# Try it:
Print nothing beyond the line with "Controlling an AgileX": every line from the beginning of the data up to it, that line included, and no pictures.

◇ ◇ ◇

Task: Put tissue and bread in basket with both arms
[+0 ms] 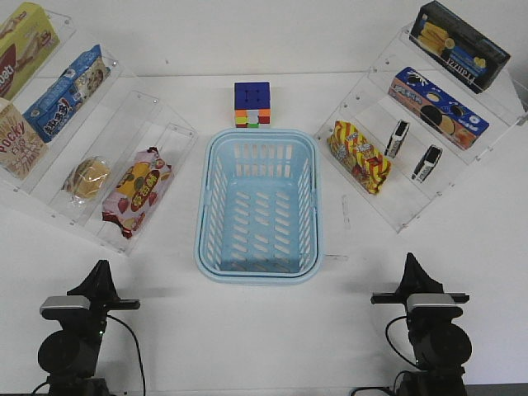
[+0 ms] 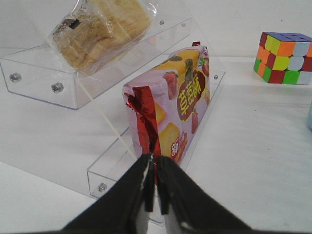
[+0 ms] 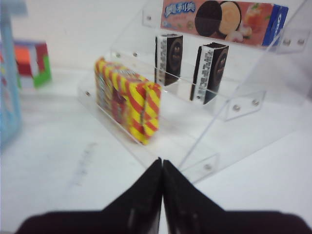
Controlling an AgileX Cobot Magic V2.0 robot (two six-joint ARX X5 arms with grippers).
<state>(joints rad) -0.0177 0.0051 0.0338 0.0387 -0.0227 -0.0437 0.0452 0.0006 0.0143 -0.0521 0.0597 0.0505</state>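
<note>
The light blue basket stands empty in the middle of the table. The bread in its clear wrapper lies on the left clear shelf; it also shows in the left wrist view. Two black tissue packs stand on the right shelf, also seen in the right wrist view. My left gripper is shut and empty, near the table's front left. My right gripper is shut and empty at the front right.
A pink-red snack bag lies beside the bread. A red-yellow striped snack bag sits left of the tissues. A multicoloured cube stands behind the basket. Clear acrylic shelves with snack boxes flank the basket.
</note>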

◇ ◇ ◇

# Written answer:
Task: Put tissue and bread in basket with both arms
[+0 ms] 
[+0 ms] 
[+0 ms] 
Controlling an AgileX Cobot Magic V2.0 robot (two six-joint ARX X5 arms with grippers).

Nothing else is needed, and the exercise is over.